__Problem statement__. Line by line, check the data for the string "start" and state how many lines have it, nothing more.

__Dataset section__.
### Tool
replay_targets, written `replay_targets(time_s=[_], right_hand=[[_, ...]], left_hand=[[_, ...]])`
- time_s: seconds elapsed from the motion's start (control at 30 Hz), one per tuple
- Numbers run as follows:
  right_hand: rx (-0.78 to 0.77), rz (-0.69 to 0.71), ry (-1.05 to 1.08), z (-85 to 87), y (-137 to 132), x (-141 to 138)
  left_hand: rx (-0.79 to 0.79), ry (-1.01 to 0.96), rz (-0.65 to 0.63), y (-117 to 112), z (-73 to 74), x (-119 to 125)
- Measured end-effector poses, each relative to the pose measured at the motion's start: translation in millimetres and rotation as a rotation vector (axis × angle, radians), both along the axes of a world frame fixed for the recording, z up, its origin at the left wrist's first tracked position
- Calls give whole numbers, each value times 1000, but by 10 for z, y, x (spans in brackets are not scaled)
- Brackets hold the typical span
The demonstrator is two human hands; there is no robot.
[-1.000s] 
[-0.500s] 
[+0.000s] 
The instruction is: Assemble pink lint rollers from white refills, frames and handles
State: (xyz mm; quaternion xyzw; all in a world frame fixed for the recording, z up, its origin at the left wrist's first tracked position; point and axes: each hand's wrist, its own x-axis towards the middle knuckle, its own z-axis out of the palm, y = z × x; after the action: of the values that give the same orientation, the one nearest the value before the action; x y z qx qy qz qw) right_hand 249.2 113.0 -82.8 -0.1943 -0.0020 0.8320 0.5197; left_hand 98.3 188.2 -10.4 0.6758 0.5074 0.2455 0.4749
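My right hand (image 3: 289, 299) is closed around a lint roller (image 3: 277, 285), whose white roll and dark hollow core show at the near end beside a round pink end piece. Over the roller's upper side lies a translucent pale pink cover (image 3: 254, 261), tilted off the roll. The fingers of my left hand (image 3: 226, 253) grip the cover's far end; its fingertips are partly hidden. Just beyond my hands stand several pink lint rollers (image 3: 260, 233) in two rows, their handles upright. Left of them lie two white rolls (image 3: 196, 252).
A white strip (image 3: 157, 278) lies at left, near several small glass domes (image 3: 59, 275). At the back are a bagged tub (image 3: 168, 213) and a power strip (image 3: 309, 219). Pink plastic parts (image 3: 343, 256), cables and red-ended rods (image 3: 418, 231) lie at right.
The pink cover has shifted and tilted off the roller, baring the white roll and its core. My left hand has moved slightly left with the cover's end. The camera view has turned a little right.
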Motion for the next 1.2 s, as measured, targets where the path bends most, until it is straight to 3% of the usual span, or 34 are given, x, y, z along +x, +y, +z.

__Answer for this exercise__. 2